Not as famous or as popular as its sequel - The original Street Fighter is still worth mentioning as I had fond memories of playing this when I was younger. It was like no other fighter before it, the characters, the graphics and of course those infamous special moves. Plus the original cabinets had those pressure-sensitive rubber pads where the harder you pressed them, the harder the character in-game would hit. These cabinets were rare as they would break from people hitting the buttons too hard.
Now we are talking. If you ever wanted to live out an Arnold Schwarzenegger fantasy in 1987, then Operation Wolf was pretty much as close as you could get. This game was just sublime and cracking good fun. With a cabinet that featured an Uzi 9mm replica as your controller. You played as a lone wolf commando shooting his way through hordes of bad guys and saving hostages. This light-gun game even featured simulated recoil for the gun to add realism. Plus to get more ammo - you'd have to shoot chickens and pigs... because I think that is how it works in real-life too.
Part man, part machine - all game. Robocop was based on the movie of the same name. Using several of the film's assets including memorable villains like ED-209 as well a speech samples taken right from the flick itself. Robocop was an action shooter that became one of the most loved arcade games of 1987.
Splatterhouse was hugely inspired by classic horror films such as Friday the 13th. You play as Rick, a parapsychology student who is trapped inside a mansion full of zombies, ghosts and other horrific nasties. You have to make your way through the mansion in order to save your girlfriend, Jennifer. Each level is full of blood, gore and numerous monsters as well as weapons you can use to smash, slash and slaughter as many evil entities as you could manage. At the time, Splatterhouse was the most bloody game made.

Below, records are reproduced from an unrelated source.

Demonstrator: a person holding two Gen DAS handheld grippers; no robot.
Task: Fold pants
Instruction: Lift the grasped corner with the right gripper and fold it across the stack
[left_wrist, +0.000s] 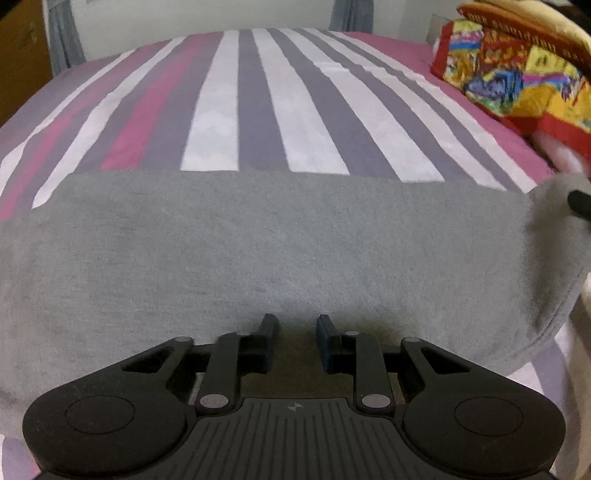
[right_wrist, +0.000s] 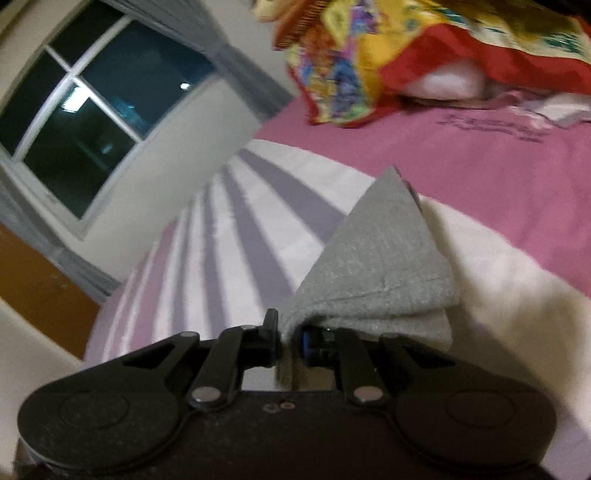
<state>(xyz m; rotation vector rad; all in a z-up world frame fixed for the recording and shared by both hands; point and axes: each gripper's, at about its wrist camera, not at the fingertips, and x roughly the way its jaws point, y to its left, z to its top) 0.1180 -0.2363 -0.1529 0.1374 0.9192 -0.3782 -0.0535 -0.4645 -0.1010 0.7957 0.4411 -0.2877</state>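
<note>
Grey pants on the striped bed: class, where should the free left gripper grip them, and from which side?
Grip the near edge of the grey pants, coming from the near side, low over the bed. The cloth lies flat there before the left gripper. The right gripper already pinches the far right corner.

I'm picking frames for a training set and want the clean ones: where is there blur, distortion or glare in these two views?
Left wrist view: striped bedsheet bows from fisheye; grey pants fairly sharp; colourful pillow and the right edge smear. Right wrist view: motion-blurred throughout, tilted; dark window shows a small bright reflection; right gripper stays readable, clamped on the pants.
</note>
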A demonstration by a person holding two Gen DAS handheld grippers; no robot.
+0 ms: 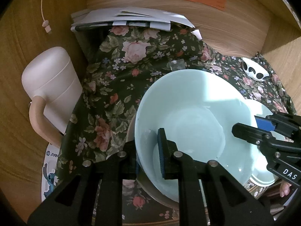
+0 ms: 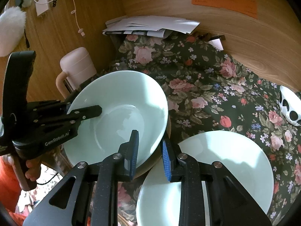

Originally developed as a sequel to Street Fighter - Final Fight was cracking two-player beat em' up and one of the most fondly remembered classic games. With you playing as one of the three main characters: Haggar, Cody, and Guy. Each having their own fighting style and attributes. You fight you way through the varying stages of of Metro City taking down henchmen and bosses along the way toward your main gold of rescuing Jessica, the daughter of the mayor of the city and playable character, Mike Haggar.
Arcade racing games were just that... arcade. Then Hard Drivin' was released and it changed everything. This game was tough and most people stayed away from it because of its 'realistic' nature. Hard Drivin' was billed as 'The world's first authentic driving simulation game.', and for an arcade game... it was. Unlike Out Run where you could pretty much drive as fast as you wanted, Hard Drivin' required you to be a bit more cautious and take note of speed signs at the side of the road. If a sign said 60 mph... you'd better pay attention. The game featured two race tracks, one designed for speed and one for stunts - complete with jumps and a loop. The cabinet itself was equipped with a force feedback steering wheel and even a realistic manual gearbox, including a clutch pedal. This one was not for arcade race fans as its gameplay style was vastly different. But once you got used to the simulation style driving, it was one of the best racing games of the 80s.
The End Of An Era
And so this ends my look back at my favourite decade of arcade gaming. But I have hardly scratched the surface of what 80s arcades had to offer - I could go on and on, but this article would be way too long.
The well walked on carpets, the cigarette smoke filled air, the sights and sounds of the arcade are some of my fondest memories as a kid growing up through the 80s and hanging around in these places shaped me into the gamer I am today.